Pathway mapping in Metacore relies on pre-designed graphical maps of specific pathways which form the
pathway database. The algorithm determines what genes (factors) in the source list also occur in the
graphically pre-designed existing pathway maps and selects the top pathways enriched.
RESULTS
After initial analysis, 441 loci had a nominal P value < 0.05 when examining the effect of ischemia vs. normal
heart tissue on a normal diet in the absence of treatment (i.e., saline control perfused segment vs. saline
control ischemic segment). When enrichment of these loci was performed using Metacore, the alterations in
both molecular pathways and molecular functions were elucidated [Figure 1A and Figure 2A]. Specifically,
alterations involved the molecular functions with terms “protein kinase binding”, “kinase binding”, “sterol
response element binding”, and “proline dehydrogenase activity”. GoProcess annotation revealed that most
of these effects were concentrated on processes related to “regulation of lipid metabolism”, “insulin-
dependent stimulation of SREBP-1 in type 2 diabetes in liver”, and “role of ER stress in obesity and type 2
diabetes”. Top pathway names and related P values are shown in Figure 2A. After Bonferroni correction, no
P values were < 0.05.
426 loci at P value threshold < 0.05 were identified when comparing the ischemic vs. normal tissue from
high-fat diet animals. After undergoing enrichment analysis, the most significant change among molecular
functions was associated with terms “binding”, “protein binding”, “enzyme activator activity” and “C-8
sterol isomerase activity” [Figure 1B]. After GoProcess annotation, the pathways identified with alteration
in methylation were regulation of lipid metabolism, development role of IL-8 in angiogenesis, inhibition of
ephrin receptors, and transcription sirtuin6 regulation and functions [Figure 2B]. Similar to the effect of
ischemia in normal diet, after Bonferroni correction, no P values were < 0.05.

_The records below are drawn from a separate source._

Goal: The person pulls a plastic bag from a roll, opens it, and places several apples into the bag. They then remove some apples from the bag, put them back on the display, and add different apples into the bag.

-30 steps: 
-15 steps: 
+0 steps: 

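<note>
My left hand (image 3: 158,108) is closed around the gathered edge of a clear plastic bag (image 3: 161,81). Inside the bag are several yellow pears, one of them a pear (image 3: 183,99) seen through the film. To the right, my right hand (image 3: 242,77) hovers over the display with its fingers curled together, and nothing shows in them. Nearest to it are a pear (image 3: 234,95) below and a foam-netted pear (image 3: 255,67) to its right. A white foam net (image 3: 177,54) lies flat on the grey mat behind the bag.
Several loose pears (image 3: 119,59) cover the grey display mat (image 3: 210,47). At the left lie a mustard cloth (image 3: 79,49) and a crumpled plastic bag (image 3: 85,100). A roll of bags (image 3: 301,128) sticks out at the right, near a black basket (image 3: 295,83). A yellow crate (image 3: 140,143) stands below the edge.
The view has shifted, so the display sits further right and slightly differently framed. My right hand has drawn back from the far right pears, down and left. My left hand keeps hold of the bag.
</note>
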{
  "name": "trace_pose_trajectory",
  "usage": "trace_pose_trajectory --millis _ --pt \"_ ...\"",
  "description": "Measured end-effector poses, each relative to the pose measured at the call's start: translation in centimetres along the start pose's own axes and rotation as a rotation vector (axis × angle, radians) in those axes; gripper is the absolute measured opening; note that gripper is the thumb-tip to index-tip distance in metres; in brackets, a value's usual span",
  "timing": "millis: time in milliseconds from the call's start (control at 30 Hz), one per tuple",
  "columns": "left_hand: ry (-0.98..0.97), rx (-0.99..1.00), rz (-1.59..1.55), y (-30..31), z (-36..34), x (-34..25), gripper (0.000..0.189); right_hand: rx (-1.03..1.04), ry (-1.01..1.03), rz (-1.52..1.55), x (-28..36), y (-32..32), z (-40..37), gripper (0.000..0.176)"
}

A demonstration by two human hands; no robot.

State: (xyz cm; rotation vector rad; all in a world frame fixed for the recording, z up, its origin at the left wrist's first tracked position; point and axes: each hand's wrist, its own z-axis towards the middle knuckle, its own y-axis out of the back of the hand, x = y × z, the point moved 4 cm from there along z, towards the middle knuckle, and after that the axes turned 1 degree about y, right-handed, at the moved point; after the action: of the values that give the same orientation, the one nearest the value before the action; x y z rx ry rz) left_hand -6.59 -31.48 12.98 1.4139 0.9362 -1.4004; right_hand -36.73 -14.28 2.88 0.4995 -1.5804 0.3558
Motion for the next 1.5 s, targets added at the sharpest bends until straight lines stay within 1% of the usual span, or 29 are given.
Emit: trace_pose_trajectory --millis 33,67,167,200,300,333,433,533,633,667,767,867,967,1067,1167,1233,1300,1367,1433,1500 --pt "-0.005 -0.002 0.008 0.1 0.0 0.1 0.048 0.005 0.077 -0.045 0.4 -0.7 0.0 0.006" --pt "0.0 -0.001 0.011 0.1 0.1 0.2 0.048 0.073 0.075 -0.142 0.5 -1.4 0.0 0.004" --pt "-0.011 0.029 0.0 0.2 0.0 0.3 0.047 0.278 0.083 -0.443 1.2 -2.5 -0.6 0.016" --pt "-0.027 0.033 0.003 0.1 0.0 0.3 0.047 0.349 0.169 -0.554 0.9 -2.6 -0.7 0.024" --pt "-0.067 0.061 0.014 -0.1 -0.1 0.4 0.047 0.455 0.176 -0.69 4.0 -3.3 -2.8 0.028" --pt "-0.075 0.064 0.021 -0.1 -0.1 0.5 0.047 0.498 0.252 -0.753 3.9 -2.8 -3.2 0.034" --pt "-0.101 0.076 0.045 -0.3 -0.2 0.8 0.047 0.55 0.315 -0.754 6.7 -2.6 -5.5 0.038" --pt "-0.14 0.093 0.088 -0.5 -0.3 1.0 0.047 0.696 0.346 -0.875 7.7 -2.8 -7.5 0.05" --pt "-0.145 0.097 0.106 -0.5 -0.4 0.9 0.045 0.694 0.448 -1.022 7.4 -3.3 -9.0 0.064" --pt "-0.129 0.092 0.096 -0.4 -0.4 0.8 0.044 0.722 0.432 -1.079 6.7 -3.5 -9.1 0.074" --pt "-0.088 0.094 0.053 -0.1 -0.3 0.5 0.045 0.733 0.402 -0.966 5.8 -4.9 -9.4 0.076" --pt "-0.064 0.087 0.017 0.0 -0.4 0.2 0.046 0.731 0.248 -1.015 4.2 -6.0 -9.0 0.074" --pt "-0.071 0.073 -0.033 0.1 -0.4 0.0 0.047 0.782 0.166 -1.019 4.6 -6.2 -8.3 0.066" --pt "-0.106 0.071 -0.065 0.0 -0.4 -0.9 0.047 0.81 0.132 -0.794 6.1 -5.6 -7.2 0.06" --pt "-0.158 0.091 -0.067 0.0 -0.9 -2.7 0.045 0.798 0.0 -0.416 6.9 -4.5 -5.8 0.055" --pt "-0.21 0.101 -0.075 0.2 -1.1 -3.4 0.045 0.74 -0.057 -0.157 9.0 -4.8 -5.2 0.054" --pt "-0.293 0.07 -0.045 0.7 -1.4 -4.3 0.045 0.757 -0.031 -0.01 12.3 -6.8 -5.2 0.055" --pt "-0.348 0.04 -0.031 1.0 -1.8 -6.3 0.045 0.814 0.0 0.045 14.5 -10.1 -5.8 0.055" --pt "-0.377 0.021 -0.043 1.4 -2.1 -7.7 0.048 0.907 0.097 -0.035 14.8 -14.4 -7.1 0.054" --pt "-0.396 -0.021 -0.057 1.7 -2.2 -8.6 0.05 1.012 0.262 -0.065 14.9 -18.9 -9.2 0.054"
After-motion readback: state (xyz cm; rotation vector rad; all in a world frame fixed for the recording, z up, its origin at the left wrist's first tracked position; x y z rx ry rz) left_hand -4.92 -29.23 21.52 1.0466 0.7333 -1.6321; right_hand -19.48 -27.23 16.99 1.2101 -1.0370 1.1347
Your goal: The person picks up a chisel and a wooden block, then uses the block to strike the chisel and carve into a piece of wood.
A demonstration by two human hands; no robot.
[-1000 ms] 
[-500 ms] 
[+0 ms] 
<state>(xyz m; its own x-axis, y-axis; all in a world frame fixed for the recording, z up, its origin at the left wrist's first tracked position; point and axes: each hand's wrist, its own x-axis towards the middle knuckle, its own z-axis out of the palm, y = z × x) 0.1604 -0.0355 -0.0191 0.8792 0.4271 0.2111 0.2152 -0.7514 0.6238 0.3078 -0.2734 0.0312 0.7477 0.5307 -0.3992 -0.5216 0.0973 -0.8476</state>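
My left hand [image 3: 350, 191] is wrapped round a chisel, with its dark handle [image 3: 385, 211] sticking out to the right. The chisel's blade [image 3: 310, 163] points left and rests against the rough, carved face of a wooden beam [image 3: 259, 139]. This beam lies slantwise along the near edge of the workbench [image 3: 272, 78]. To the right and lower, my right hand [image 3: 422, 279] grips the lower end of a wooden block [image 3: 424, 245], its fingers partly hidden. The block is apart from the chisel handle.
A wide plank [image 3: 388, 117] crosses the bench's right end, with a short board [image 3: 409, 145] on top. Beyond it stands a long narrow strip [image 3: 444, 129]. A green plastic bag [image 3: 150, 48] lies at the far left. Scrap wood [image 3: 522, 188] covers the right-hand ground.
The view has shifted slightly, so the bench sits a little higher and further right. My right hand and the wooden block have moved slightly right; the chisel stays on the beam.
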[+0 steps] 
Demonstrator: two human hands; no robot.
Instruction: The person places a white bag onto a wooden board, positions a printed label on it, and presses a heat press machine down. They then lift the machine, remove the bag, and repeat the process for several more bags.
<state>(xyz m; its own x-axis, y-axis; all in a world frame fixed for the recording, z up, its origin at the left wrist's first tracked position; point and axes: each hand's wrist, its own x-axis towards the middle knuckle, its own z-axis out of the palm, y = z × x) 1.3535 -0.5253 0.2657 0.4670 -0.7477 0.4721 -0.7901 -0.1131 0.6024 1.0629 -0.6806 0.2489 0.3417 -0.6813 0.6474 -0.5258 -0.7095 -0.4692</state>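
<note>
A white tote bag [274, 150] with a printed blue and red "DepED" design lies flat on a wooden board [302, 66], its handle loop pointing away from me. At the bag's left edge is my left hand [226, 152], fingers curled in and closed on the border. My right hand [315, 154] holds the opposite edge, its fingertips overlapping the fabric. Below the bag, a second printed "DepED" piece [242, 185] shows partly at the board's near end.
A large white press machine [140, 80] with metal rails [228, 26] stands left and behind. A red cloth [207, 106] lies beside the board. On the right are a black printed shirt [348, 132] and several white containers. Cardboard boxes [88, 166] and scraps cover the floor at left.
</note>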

While the numbers of DMLs in the high-fat background and normal background were approximately the
same, network analysis in Metacore [Figure 3] demonstrates a substantially more interacting network in the
high-fat than in the normal diet.
When examining the effect of EV treatment on ischemic tissue under normal diet conditions, there were
574 loci with nominal P values < 0.05, with two loci FN3KRP (P < 0.001) and SNTG1 (P = 0.03) significant
after Bonferroni correction. Enrichment analysis showed the molecular functions of “binding”, “protein
binding”, “kinase binding”, and “ion binding” involved [Figure 1C]. Enrichment of molecular pathways
revealed deregulation of “PSD-95-dependent signaling in Huntington’s disease”, “signal transduction
ERK1/2 signaling pathway”, and “LKB1 signaling pathway in lung cancer cells” [Figure 2C].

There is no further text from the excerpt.